In conclusion, we demonstrate that changes in the scattering coefficient can be quantified by using the PS-OCT system. In liquid and solid phantoms, the axial DOP profile is fitted to a Boltzmann equation and the parameter is found to be linearly dependent on the scattering changes. It is also shown that the scattering measurements using PS-OCT are much less sensitive to the location of the focal point, compared to the previously reported method that uses back-reflected intensity profiles. To demonstrate our hypothesis in biological samples, we quantify the axial DOCP decay profiles from normal and abnormal cervical tissues. The results show that the slope of the DOCP decay is largely affected by the pathology of the tissue, which involves the scattering property changes. Our studies indicate that the PS-OCT system may have potential to be used for the diagnosis of intraepithelial neoplasm.
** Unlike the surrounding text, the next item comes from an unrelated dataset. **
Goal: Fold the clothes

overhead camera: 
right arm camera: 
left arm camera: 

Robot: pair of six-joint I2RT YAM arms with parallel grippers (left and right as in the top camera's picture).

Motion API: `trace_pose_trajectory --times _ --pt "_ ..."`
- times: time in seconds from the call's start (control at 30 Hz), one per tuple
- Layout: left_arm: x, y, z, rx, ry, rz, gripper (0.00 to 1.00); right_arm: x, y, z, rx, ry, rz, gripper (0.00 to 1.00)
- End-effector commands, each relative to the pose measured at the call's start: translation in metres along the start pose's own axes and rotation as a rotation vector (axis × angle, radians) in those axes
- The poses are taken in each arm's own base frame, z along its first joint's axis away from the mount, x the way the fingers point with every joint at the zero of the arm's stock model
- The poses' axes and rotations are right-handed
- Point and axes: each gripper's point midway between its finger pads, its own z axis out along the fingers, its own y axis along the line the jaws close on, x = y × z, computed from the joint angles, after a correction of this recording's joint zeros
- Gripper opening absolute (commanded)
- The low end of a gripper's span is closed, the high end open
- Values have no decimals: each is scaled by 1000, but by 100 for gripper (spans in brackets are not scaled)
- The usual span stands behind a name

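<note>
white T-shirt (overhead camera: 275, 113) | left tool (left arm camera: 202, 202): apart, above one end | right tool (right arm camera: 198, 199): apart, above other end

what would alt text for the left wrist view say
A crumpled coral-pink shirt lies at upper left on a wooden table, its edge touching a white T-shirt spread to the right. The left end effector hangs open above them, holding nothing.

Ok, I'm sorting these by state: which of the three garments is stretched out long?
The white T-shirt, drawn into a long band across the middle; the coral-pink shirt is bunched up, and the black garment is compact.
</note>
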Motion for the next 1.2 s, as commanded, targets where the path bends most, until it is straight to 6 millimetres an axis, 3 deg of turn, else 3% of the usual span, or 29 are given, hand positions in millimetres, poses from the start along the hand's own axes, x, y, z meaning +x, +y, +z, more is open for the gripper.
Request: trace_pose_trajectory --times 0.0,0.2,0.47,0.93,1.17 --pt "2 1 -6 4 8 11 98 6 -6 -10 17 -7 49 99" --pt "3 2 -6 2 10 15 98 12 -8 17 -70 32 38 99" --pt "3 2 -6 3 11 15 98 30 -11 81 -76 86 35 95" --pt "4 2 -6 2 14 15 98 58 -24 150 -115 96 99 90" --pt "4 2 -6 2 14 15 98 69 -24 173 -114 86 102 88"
This study was supported by a grant of the Korea Health 21 R&D Project, Ministry of Health & Welfare, Republic of Korea (02-PJ3-PG6-EV07-0002). This work was also supported by the Bio-signal Analysis Technology Innovation Program (M10645010001-06N4501-00110) of the Ministry of Science and Technology (MOST) and Korea Science and Engineering Foundation (KOSEF). This research was also supported by a grant (M103KV010023-08K2201-02310) from Brain Research Center of the 21st Century Frontier Research Program funded by the Ministry of Science and Technology, Republic of Korea.